Perioperative intravenous injection of FA can reduce the postoperative inhibition of IL-2 release. IL-2 is an immune regulatory factor secreted by T helper cell (Th), can enhance the immune function and play a significant role in the dual-directional regulation of immune and central nervous system. It cannot induce killer T cells (Tc), activate the proliferative response of B cells, but can enhance the activity of T lymphocytes and NK cells to produce lymphokine-activated killer cells and the secretion of interferon. The IL-2 release in peripheral blood in FA group was less inhibited than that of control group. The study by Beilin [7] confirmed that PA + PCEA reduced Th1 cells. Jiang et al. [8] found that IL-2 is similar to neurotransmitter opioid in the structure, so can be combined with the opioid receptors in peripheral and central nerve system to realize the analgesic effect; therefore, the inhibition of IL-2 release may relieve the postoperative pain.

This study showed that there were no differences in IL-1β levels in peripheral blood between the two groups of patients at all pre- and postoperative time points (all at p > 0.05). The IL-1β is secreted by monocytes and macrophages. The injection of IL-1β into the abdominal cavity, ventricles, and pons can improve the synthesis and release of substance P by nerve and glial cells; meanwhile, elevated levels of IL-1β in the central nervous system can increase the synthesis of COX-2 and PGE2. PGE2 can increase the sensitivity to pain.
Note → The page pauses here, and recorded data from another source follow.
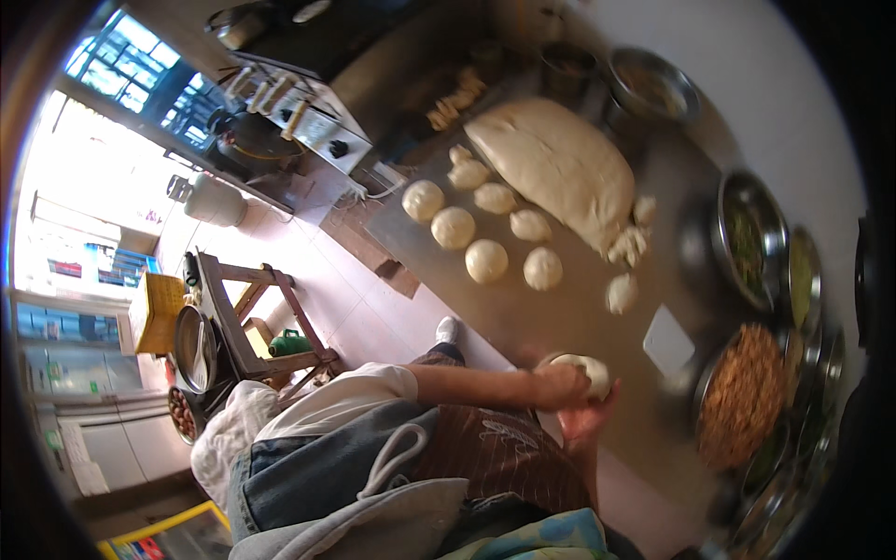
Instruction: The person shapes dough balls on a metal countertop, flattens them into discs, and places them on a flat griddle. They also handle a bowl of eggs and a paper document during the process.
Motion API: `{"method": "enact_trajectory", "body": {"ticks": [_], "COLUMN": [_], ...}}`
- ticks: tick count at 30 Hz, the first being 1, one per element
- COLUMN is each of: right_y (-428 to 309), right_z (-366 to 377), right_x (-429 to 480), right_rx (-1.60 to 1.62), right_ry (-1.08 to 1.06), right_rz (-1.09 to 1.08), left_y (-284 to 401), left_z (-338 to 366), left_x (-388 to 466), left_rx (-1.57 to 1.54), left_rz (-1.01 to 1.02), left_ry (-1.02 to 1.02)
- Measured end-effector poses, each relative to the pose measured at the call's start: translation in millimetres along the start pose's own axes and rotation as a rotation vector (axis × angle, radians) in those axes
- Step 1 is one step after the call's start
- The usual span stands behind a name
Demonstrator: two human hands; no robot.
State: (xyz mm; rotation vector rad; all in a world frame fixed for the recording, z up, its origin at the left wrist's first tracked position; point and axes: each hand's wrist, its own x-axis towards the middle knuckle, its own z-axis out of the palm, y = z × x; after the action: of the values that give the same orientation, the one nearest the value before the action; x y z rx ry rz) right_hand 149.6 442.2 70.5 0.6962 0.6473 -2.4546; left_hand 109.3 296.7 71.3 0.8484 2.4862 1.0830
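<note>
In front of my apron, a piece of pale dough (593,371) is held between my two hands just over the metal worktop (504,318). My left hand (560,387) curls over its near side. Under its right side lies my right hand (586,420), palm partly turned up. Farther along the worktop sit several round dough balls (486,261) and rougher dough lumps (530,225). Behind them a large slab of dough (560,161) spreads out, with small scraps (628,245) at its near end. A white dough scraper (668,341) lies flat to the right of my hands.
A heaped reddish-brown filling (742,399) and a metal bowl of chopped greens (745,245) stand on the right, among several other bowls. Another metal bowl (654,84) is at the back. Left are a wooden stand (245,308), a gas cylinder (215,199) and a stove (329,133).
</note>
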Motion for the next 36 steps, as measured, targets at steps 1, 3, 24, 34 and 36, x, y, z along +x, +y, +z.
{"method": "enact_trajectory", "body": {"ticks": [1, 3, 24, 34, 36], "right_y": [0, 1, 209, 64, 26], "right_z": [19, 64, 779, 678, 576], "right_x": [15, 44, 524, 435, 385], "right_rx": [0.031, 0.109, -2.529, -1.448, -1.582], "right_ry": [-0.158, -0.447, -0.719, -0.668, -0.715], "right_rz": [0.020, 0.042, -0.623, -0.610, -0.699], "left_y": [13, 11, -259, -277, -268], "left_z": [-21, -85, -492, -445, -417], "left_x": [-6, -1, -333, -284, -258], "left_rx": [-0.023, 0.087, -0.197, -0.666, -0.776], "left_rz": [-0.070, -0.118, -0.274, -0.332, -0.210], "left_ry": [-0.024, 0.042, 1.124, 0.807, 0.701]}}
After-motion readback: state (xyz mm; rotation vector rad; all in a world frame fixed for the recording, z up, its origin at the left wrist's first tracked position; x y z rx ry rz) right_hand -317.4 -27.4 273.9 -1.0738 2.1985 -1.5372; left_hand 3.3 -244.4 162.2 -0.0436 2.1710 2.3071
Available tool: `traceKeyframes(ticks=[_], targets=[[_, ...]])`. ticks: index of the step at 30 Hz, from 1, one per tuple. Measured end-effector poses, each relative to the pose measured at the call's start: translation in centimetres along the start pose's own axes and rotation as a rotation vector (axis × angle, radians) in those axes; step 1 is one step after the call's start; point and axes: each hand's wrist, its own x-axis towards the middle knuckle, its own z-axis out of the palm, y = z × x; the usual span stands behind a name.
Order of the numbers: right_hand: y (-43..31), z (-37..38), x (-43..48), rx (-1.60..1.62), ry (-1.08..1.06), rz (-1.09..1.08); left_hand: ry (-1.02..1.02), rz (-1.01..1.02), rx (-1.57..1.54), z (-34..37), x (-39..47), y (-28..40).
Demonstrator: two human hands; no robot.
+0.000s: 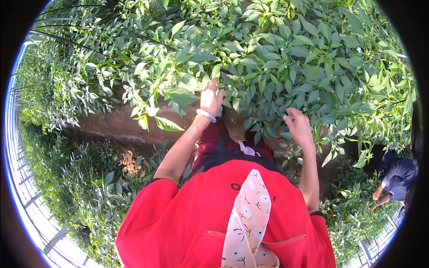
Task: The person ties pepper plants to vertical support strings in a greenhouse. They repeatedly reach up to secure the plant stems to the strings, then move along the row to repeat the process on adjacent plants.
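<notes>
My left hand (211, 99), with a pale bangle (206, 115) on its wrist, reaches into the foliage of a leafy pepper plant (187, 78). Its thumb stands apart from the fingers, and leaves touch or partly cover the fingertips. To the right, my right hand (298, 128) hovers at the lower edge of the dense pepper foliage (281, 80). Those fingers are loosely bent, with nothing visible between them. Small white flowers (360, 90) dot the leaves. I cannot make out any fruit among them.
Bare brown soil (117, 129) runs between the plant rows. Behind me grows another row of plants (87, 174). Dark thin lines (73, 43) cross the foliage at upper left. At the far right a person in dark blue clothing (400, 177) bends with both hands low among plants.
</notes>
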Motion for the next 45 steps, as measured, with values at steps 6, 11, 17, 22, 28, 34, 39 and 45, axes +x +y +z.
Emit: traceKeyframes(ticks=[6, 11, 17, 22, 28, 34, 39, 45], targets=[[-7.1, 8.1, 0.4, 0.252, -0.131, 0.101, 0.254, -0.297, -0.581, -11.1, 3.3, 0.6], [-8.3, 12.0, -1.2, 0.174, -0.128, 0.105, 0.438, -0.064, -0.576, -14.6, 1.9, -0.5], [-11.5, 9.6, -0.3, 0.217, -0.064, 0.093, 0.388, 0.122, -0.326, -17.1, 0.2, 1.5], [-19.7, 5.3, 4.1, 0.265, 0.143, -0.161, 0.315, 0.656, -0.18, -19.5, 1.0, 3.5], [-26.7, 5.4, 7.1, 0.382, 0.142, -0.334, 0.129, 0.567, -0.117, -20.6, 1.6, 2.9], [-33.7, 7.4, 13.6, 0.264, 0.134, -0.505, -0.014, 0.744, -0.077, -20.4, 2.1, 2.8], [-38.6, 11.5, 22.1, 0.152, -0.069, -0.679, -0.052, 0.565, -0.407, -23.7, 3.5, 2.1], [-40.5, 9.3, 22.5, 0.146, -0.177, -0.56, 0.007, 0.005, -0.886, -28.2, 9.7, -0.6]])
Wolf et al. [9] verified that IL-1β in a rat model with incisional pain increased in the local wound, and IL-1β played an important role in the mechanisms of nociceptive hyperalgesia. The reason there were no differences in IL-1β level in peripheral blood between the two groups of patients at all pre- and postoperative time points is that the IL-1β level changes less in the peripheral blood in perioperative phase than that in exudate around surgical incision. According to Lu et al. [10], the reason for no significant changes of postoperative contents of the IL-1β in peripheral blood was that it did not release into the blood, and their researches showed that the content of IL-1β in peripheral blood remained low even in severe inflammation. Ching et al. [11] found no significant changes of perioperative contents of IL-1β in peripheral blood in their studies of the effects of auto-controlled epidural analgesia on the cytokine response in colorectal surgery. The results are consistent with the findings of Lu et al. Because of constraints, we did not detect perioperative cytokines secreted around wound.

Conclusion

In conclusion, this study confirmed that perioperative intravenous injection of FA together with PCIA reduced the postoperative pain intensity and cytokine release of IL-6, TNF-α, IL-8, and other pro-inflammatory cytokines, indicating a correlation between the subjective pain and the immune response. Pro-inflammatory cytokines are important mediators causing diseases including fever and protein synthesis and release in acute phase, reducing food and water intake and hyperalgesia. This study suggested that reduction of the postoperative secretion of pro-inflammatory cytokines could relieve postoperative pain intensity, reduce postoperative complications, and help surgery patients’ prognosis.